The client is responsible for keeping new entries in memory to create a
"local history," but if the user hits up enough times to go "past" the
end of local history, then the client should use the new
`GetHistoryEntryRequest` in the protocol to fetch older entries.
Specifically, it should pass the `history_log_id` it was given
originally and work backwards from `history_entry_count`. (It should
really fetch history in batches rather than one-at-a-time, but that is
something we can improve upon in subsequent PRs.)

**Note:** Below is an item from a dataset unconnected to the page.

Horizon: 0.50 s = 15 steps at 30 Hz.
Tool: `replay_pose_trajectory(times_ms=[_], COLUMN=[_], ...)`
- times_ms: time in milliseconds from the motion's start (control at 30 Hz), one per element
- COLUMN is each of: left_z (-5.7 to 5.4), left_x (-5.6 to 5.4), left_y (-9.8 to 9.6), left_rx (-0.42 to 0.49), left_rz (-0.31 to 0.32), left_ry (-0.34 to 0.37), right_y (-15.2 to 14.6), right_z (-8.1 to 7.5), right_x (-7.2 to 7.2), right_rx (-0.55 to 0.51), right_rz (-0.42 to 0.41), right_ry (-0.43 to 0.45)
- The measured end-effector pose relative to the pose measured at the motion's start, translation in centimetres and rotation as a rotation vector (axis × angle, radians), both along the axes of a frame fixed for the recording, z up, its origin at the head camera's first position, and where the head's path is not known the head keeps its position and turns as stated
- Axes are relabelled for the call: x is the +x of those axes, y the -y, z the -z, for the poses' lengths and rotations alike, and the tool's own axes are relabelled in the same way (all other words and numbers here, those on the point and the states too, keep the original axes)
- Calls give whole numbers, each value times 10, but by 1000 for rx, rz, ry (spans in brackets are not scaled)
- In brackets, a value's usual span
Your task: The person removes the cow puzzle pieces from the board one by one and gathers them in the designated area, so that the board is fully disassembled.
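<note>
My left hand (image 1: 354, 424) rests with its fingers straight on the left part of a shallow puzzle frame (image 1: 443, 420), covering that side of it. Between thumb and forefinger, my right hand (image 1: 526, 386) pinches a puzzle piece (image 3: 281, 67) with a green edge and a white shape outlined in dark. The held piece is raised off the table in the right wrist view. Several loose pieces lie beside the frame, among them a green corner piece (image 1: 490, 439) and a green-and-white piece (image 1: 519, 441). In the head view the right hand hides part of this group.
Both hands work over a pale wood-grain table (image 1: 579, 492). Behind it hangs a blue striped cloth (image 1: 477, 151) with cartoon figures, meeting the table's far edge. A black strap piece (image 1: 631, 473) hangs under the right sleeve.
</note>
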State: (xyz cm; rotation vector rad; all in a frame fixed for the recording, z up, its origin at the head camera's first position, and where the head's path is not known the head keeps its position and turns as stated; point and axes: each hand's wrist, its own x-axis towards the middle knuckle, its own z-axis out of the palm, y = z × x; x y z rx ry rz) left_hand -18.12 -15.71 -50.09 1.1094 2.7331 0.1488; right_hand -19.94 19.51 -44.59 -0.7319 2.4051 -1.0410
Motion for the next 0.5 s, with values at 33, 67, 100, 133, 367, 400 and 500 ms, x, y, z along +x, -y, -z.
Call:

The motivation behind this crazy scheme is that it is designed to defend
against:
* The `history.jsonl` being truncated during the session such that the
index into the history is no longer consistent with what had been read
up to that point. We do not yet have logic to enforce a `max_bytes` for
`history.jsonl`, but once we do, we will aspire to implement it in a way
that should result in a new inode for the file on most systems.
* New items from concurrent Codex CLI sessions amending to the history.
Because, in absence of truncation, `history.jsonl` is an append-only
log, so long as the client reads backwards from `history_entry_count`,
it should always get a consistent view of history. (That said, it will
not be able to read _new_ commands from concurrent sessions, but perhaps
we will introduce a `/` command to reload latest history or something
down the road.)
Admittedly, my testing of this feature thus far has been fairly light. I
expect we will find bugs and introduce enhancements/fixes going forward.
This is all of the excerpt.